- _EXERCISE_
I'd like the entire listing output verbatim, apart from the pictures.

[DATA SECTION Boundary: Start]

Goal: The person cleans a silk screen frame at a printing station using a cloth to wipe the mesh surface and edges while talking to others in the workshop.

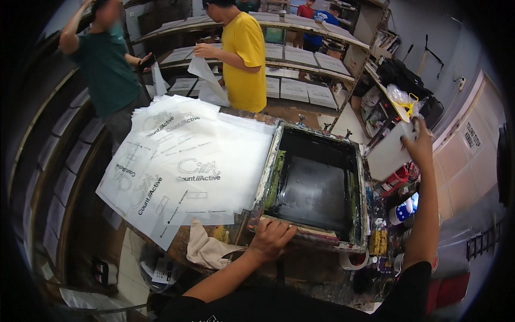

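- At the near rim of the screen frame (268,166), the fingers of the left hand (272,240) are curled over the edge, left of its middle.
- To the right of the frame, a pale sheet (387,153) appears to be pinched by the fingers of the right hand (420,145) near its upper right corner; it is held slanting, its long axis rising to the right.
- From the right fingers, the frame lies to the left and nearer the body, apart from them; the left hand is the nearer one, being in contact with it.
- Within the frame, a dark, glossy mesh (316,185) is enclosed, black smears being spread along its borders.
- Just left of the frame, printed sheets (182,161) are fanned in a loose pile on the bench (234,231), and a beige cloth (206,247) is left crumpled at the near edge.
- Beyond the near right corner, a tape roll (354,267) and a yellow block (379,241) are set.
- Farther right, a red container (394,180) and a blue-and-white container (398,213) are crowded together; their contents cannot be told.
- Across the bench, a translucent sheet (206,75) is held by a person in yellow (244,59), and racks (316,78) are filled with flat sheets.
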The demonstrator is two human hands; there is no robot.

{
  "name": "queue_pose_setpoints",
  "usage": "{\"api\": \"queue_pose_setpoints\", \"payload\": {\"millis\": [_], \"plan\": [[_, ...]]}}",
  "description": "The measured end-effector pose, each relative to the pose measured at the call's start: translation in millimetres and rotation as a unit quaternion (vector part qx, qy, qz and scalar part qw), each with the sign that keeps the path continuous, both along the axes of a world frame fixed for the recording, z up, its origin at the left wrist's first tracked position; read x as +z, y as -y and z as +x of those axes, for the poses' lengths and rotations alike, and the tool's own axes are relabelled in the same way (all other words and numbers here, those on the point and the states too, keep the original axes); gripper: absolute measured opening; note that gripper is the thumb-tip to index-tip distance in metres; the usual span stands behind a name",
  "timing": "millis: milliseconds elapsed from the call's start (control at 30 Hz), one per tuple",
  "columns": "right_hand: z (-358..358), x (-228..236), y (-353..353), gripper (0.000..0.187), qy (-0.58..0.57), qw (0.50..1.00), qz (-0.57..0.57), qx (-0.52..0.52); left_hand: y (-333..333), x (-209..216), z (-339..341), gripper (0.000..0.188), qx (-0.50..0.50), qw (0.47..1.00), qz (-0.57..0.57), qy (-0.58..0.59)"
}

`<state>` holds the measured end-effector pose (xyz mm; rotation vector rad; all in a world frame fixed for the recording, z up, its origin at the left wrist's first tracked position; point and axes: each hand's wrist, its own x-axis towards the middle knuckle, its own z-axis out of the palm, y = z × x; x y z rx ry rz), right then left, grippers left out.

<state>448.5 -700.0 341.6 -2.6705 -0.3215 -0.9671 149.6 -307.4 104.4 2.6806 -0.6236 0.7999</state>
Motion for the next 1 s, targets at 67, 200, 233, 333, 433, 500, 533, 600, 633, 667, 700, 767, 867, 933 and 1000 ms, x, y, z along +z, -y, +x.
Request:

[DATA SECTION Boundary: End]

- _REPLY TO THE EXERCISE_
Goal: The person cleans a silk screen frame at a printing station using a cloth to wipe the mesh surface and edges while talking to others in the workshop.


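- At the near rim of the screen frame (268,166), the fingers of the left hand (272,240) are curled over the edge, left of its middle.
- To the right of the frame, a pale sheet (387,153) appears to be pinched by the fingers of the right hand (420,145) near its upper right corner; it is held slanting, its long axis rising to the right.
- From the right fingers, the frame lies to the left and nearer the body, apart from them; the left hand is the nearer one, being in contact with it.
- Within the frame, a dark, glossy mesh (316,185) is enclosed, black smears being spread along its borders.
- Just left of the frame, printed sheets (182,161) are fanned in a loose pile on the bench (234,231), and a beige cloth (206,247) is left crumpled at the near edge.
- Beyond the near right corner, a tape roll (354,267) and a yellow block (379,241) are set.
- Farther right, a red container (394,180) and a blue-and-white container (398,213) are crowded together; their contents cannot be told.
- Across the bench, a translucent sheet (206,75) is held by a person in yellow (244,59), and racks (316,78) are filled with flat sheets.
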The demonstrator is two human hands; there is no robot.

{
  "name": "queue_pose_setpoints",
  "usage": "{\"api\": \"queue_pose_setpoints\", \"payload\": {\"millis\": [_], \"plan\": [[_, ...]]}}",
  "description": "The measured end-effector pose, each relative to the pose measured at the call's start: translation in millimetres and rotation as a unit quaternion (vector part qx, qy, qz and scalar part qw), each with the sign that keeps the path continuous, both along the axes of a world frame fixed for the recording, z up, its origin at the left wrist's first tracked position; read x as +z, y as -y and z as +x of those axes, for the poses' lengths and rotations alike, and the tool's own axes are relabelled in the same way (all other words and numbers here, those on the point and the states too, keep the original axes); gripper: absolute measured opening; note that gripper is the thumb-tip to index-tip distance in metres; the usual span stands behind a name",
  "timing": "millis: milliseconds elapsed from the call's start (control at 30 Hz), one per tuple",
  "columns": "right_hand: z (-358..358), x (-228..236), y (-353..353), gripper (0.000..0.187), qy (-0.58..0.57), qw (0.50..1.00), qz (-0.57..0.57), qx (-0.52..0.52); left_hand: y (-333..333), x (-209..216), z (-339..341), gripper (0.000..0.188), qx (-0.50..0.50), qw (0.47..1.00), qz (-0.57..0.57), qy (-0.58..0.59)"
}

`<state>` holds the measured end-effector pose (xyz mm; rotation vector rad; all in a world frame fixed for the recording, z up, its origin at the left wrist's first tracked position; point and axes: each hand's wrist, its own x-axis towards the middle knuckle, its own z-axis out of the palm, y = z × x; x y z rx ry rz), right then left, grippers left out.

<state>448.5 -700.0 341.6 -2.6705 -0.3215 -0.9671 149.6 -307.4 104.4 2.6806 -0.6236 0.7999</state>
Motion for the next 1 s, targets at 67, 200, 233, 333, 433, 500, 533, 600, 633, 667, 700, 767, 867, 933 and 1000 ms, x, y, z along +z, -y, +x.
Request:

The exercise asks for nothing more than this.